Case ID: ad_233/html/0101-01.html
Source: Caselaw Access Project
Author: {"author": "Martin, J.", "license": "Public Domain", "url": "https://static.case.law/"}
Date Created: 2024-08-24T03:29:51.129683

Catherine McCabe, Respondent, v. Clarence Mackay, Appellant, Impleaded with Louis Mackay, Defendant.
    First Department,
    June 24, 1931.
    
      H. H. Brown of counsel [E. C. Sherwood, attorney], for the appellant.
    
      Milton Speiser of counsel [Joseph Speiser with him on the brief; Speiser & Speiser, attorneys], for the respondent.
   Martin, J.

This action was brought to recover damages for personal injuries alleged to have been sustained on September 21, 1923, while the plaintiff was descending a stairway in the office building of the defendant located at No. 20 Broad street, borough of Manhattan, city of New York.

At about noon on that day, the plaintiff, who was employed by a stock brokerage firm with offices on the ground floor of the defendant’s building, went upstairs to the lavatory situated between the first and second floors. While returning to the office, she says she descended the stairs slowly; that it was very dark; that she had hold of the handrail and thinking she had reached the foot of the stairs, though in fact she had another step to go, she lost her footing and fell, sustaining severe injuries.

There have been two trials of this action. On the first trial the court directed a verdict for the plaintiff for the sum of $1,000, which judgment was affirmed by this court (226 App. Div. 741). The Court of Appeals reversed the judgment and ordered a new trial (253 N. Y. 440) upon the ground that the plaintiff did not prove that the failure to supply a fight on the stairway in question was a breach of a statutory duty.

During the second trial of this action the parties stipulated that in lieu of taking testimony, the complete record which was before the Court of Appeals, including the testimony, exhibits and pleadings contained in the case on appeal, should be made the record in this case with the same force and effect as though the testimony was taken at the trial.

It was further stipulated upon the trial that the building in which .the accident occurred was erected prior to the enactment of section 159 of the Building Code of the City of New York. On the former appeal the Court of Appeals held that there could be no breach of a statutory duty to fight the stairway in question if the construction of the building antedated the enactment of the ordinance. Section 151 of the Building Code also provides that section 159 has no application to buildings constructed prior to its enactment.

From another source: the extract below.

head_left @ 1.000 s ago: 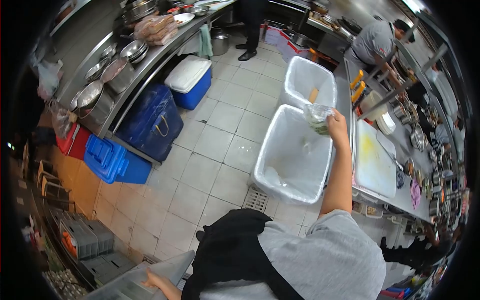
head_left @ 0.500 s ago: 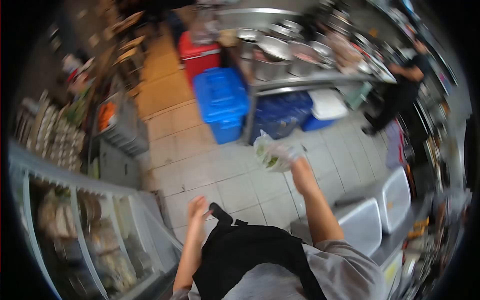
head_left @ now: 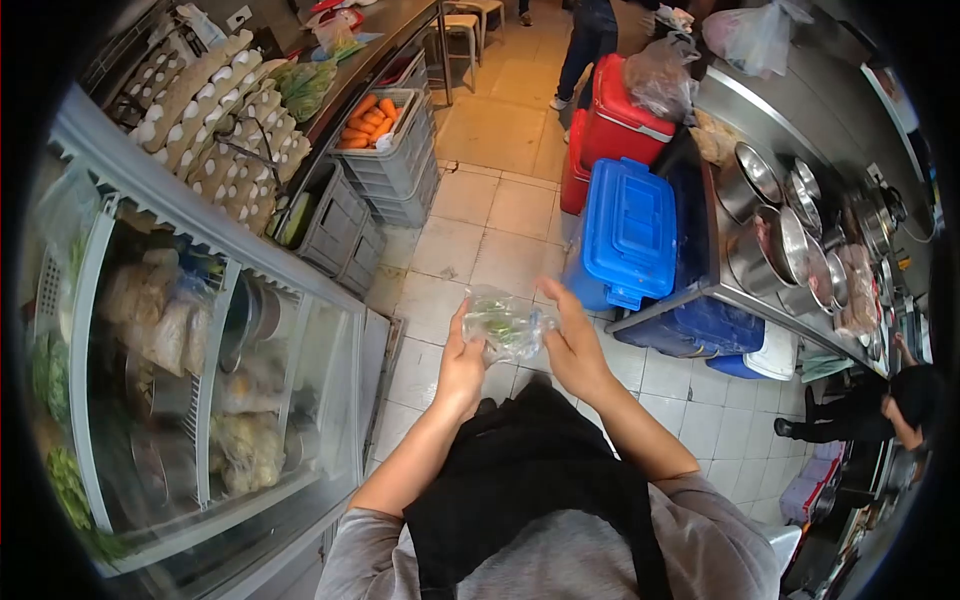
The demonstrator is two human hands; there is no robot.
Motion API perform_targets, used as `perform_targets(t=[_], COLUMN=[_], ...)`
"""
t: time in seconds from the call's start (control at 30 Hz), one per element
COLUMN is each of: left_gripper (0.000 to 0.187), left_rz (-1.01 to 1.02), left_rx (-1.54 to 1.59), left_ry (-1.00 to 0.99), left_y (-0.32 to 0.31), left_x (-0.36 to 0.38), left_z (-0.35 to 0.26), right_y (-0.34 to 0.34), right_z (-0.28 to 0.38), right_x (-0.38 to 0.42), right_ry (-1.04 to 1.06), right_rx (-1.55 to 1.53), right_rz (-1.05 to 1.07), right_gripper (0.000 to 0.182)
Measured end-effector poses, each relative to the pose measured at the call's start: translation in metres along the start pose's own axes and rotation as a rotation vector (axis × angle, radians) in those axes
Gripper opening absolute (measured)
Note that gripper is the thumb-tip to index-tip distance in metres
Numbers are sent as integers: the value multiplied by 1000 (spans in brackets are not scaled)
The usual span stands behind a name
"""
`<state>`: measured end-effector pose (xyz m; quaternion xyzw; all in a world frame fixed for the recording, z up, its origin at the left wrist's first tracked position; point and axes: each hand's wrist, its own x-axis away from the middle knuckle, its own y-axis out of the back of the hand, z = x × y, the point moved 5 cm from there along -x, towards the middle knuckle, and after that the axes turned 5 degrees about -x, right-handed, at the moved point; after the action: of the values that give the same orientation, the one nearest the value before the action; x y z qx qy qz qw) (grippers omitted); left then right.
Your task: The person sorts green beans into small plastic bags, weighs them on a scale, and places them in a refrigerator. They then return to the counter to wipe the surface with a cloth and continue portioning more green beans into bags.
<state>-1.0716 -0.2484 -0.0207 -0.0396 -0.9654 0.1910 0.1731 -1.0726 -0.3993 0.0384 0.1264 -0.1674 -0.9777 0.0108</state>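
Note:
A clear plastic bag (head_left: 506, 325) with something green inside is held between my two hands, above the tiled floor. My left hand (head_left: 463, 362) grips its left side, the thumb against the plastic. On the bag's right side is my right hand (head_left: 577, 345), its thumb and fingers around the edge. To the left is a fridge (head_left: 225, 350) with glass in front and bagged food (head_left: 165, 315) on its shelves.
Egg trays (head_left: 215, 125) are stacked above the fridge. Grey crates (head_left: 385, 175) hold carrots (head_left: 370, 122). A blue bin (head_left: 625, 230) and red coolers (head_left: 625, 120) stand beside a steel counter with pots (head_left: 745, 185). Two other people are at the back and far right.
The view has turned left, towards the fridge and crates. The bag, earlier in my right hand alone, is now between both hands. My left hand, empty before, has closed on it.

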Motion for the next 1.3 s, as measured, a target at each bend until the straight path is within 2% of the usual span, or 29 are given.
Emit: perform_targets(t=[0.1,0.2,0.27,0.3,0.43,0.53,0.57,0.63,0.7,0.73,0.8,0.83,0.93,1.03,1.07,1.13,1.23,1.27,1.3], left_gripper=[43,40,38,36,30,32,32,34,40,44,43,42,38,40,39,38,38,38,38], left_rz=[-57,-75,-108,-121,-136,-194,-203,-217,-227,-232,-273,-256,-262,-245,-228,-175,-94,-73,-212], left_rx=[81,112,169,198,66,-16,-1,34,-4,-24,-291,-427,-735,-1063,-1182,-1107,-1020,-1000,-1068], left_ry=[179,242,257,265,144,117,124,146,165,170,30,-23,-213,-480,-612,-631,-659,-670,-807], left_y=[3,-2,-12,-19,-47,-66,-69,-73,-56,-47,-34,-26,-24,-31,-44,-60,-60,-52,-38], left_x=[-45,-93,-129,-146,-209,-244,-255,-275,-306,-325,-365,-386,-434,-510,-527,-547,-574,-586,-596], left_z=[-2,-3,-11,-15,-34,-45,-47,-50,-42,-37,-42,-43,-111,-178,-218,-265,-305,-316,-329], right_y=[12,12,-4,-9,4,4,-1,-25,-37,-44,-56,-71,-88,-96,-100,-97,-82,-83,-84], right_z=[11,14,11,-4,-69,-108,-127,-180,-192,-191,-210,-242,-240,-283,-277,-242,-199,-204,-210], right_x=[-39,-61,-89,-107,-191,-245,-261,-292,-325,-347,-374,-390,-456,-542,-560,-606,-679,-696,-714], right_ry=[118,603,747,709,534,314,242,27,-247,-94,196,205,-458,-775,-737,-652,-486,-538,-590], right_rx=[19,-37,25,127,339,539,579,455,435,337,121,252,-263,-1062,-1145,-1315,-1572,-1582,-1590], right_rz=[-162,2,187,233,179,354,437,691,950,823,569,688,977,493,481,433,319,321,328], right_gripper=[47,31,20,19,25,20,20,25,25,25,25,30,38,41,41,42,43,43,44])
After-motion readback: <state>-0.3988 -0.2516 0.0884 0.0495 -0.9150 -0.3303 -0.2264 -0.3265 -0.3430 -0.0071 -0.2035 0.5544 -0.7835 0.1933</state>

The following quotation from the opinion of the Court of Appeals, when this case was there on appeal, will be found in 253 New York, 440, and removes all doubt about the question: “At common law, an owner of a building does not owe a duty to his tenants to provide the common ways with artificial fight, in the absence of defective conditions, or conditions of peculiar danger, that may call for special warning (Hilsenbeck v. Guhring, 131 N. Y. 674; Sheehan v. East 98th Street Corp., 242 N. Y. 262). No such conditions are shown to have been present here. If the plaintiff is to prevail, the omission to provide a fight must be found to have been a breach of a statutory duty.”

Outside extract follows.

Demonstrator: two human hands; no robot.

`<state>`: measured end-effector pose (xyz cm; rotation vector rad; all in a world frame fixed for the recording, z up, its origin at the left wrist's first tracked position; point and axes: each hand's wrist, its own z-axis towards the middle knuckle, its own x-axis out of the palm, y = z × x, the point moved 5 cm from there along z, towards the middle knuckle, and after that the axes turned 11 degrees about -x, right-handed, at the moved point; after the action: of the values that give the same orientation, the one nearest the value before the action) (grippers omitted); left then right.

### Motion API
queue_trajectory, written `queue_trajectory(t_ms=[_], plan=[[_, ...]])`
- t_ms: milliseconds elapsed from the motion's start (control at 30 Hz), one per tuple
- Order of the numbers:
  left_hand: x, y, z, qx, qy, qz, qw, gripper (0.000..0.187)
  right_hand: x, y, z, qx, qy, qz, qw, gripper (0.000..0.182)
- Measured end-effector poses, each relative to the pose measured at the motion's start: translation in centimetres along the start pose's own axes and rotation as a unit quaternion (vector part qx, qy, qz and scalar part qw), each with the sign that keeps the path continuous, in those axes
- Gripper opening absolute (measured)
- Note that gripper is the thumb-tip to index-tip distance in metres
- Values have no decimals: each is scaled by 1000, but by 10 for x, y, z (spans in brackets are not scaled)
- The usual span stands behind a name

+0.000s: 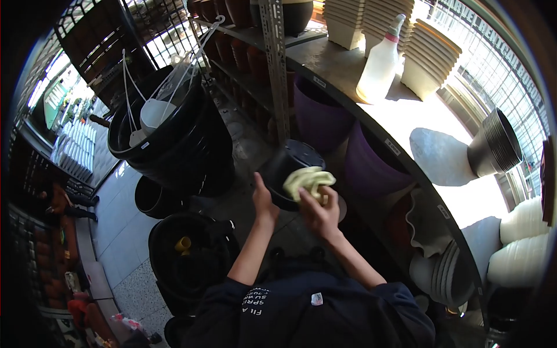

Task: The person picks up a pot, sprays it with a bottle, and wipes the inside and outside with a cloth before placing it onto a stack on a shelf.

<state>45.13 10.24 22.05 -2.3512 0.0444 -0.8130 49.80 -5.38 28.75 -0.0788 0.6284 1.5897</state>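
Observation:
A black plant pot (281,164) is held in front of me, tilted so that its base with small holes faces up and away. My left hand (264,202) grips the pot's near left side, thumb raised along the outside; its other fingers are mostly hidden. A crumpled pale yellow cloth (306,179) is bunched in the fingers of my right hand (322,216) and lies against the pot's right side. Part of the pot is covered by the cloth.
Large black pots (174,153) with white hangers stand to the left. Below them a black tub (191,249) contains a yellow piece. At right, a counter (429,145) carries a spray bottle (378,69) and stacked pots (493,145). Purple pots (371,159) sit under it.

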Motion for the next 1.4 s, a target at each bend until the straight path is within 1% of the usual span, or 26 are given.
queue_trajectory(t_ms=[33, 67, 100, 200, 233, 333, 367, 467, 500, 533, 600, 633, 667, 700, 733, 800, 867, 933, 967, 1000, 1067, 1100, 1200, 1300, 1367, 1400], plan=[[-4, 19, 17, 13, 143, -1, 990, 51, 12, 10, 7, -87, 49, -33, 994, 45], [-6, 37, 32, 24, 283, -4, 959, 51, 27, 15, 5, -138, 112, -149, 973, 44], [3, 34, 28, -30, 342, -84, 935, 52, 28, 11, 3, -152, 91, -144, 974, 43], [5, 27, 14, -76, 272, -59, 957, 52, 20, 4, 5, -169, 31, -142, 975, 43], [5, 27, 11, -76, 267, -64, 959, 53, 15, 5, 4, -167, 13, -140, 976, 43], [18, 20, -13, -49, 156, -19, 986, 54, 3, -5, 2, -130, -49, -112, 984, 40], [20, 21, -10, -50, 187, -45, 980, 53, -2, -10, 2, -106, -66, -105, 987, 37], [26, 19, -27, -59, 183, -83, 978, 51, -9, -20, 1, -88, -131, -106, 982, 46], [27, 18, -30, -50, 209, -73, 974, 50, -10, -21, 4, -83, -141, -115, 980, 54], [29, 18, -34, -57, 224, -75, 970, 49, -13, -22, 7, -71, -178, -105, 976, 50], [32, 16, -44, -71, 250, -80, 962, 49, -22, -37, 9, 84, -265, -6, 961, 36], [31, 15, -46, -54, 231, -69, 969, 49, -25, -45, 11, 185, -247, 33, 951, 29], [30, 16, -48, -38, 213, -58, 975, 48, -24, -55, 6, 258, -279, 149, 913, 31], [30, 16, -51, -22, 194, -47, 980, 48, -23, -61, 1, 278, -299, 195, 892, 32], [32, 13, -53, -24, 208, -48, 977, 47, -24, -66, 0, 295, -317, 240, 869, 34], [30, 4, -57, -26, 233, -49, 971, 45, -30, -73, 0, 387, -291, 298, 823, 34], [27, 1, -58, -4, 242, -14, 970, 44, -25, -87, -8, 432, -238, 393, 776, 37], [20, 0, -59, 12, 247, 51, 968, 43, -15, -91, -17, 477, -258, 498, 676, 33], [13, -2, -58, 20, 247, 98, 964, 43, -19, -92, -22, 537, -238, 448, 674, 33], [10, -5, -57, 29, 245, 144, 958, 42, -22, -95, -23, 549, -162, 427, 699, 43], [9, -10, -65, 62, 265, 183, 945, 39, -26, -98, -14, 536, -81, 448, 711, 43], [10, -13, -70, 78, 275, 203, 936, 37, -28, -96, -8, 501, -77, 448, 736, 41], [11, -19, -74, 84, 304, 245, 917, 22, -34, -84, 9, 442, -15, 484, 755, 39], [9, -26, -74, 102, 290, 338, 890, 18, -41, -82, 12, 419, 85, 387, 817, 34], [23, -34, -88, 219, 290, 423, 830, 21, -45, -82, 10, 416, 138, 325, 838, 37], [31, -37, -97, 276, 285, 461, 794, 23, -47, -82, 7, 421, 181, 268, 847, 38]])
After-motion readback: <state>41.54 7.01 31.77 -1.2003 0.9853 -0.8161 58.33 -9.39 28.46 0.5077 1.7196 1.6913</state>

Despite the decision of the Court of Appeals and the stipulation entered into upon the trial, the court again directed a verdict in favor of the plaintiff for the sum of $1,000.

The judgment should, therefore, be reversed, with costs, and the complaint dismissed, with costs.

Finch, P. J., Merrell, McAvoy and Sherman, JJ., concur.

Judgment reversed, with costs, and complaint dismissed, with costs.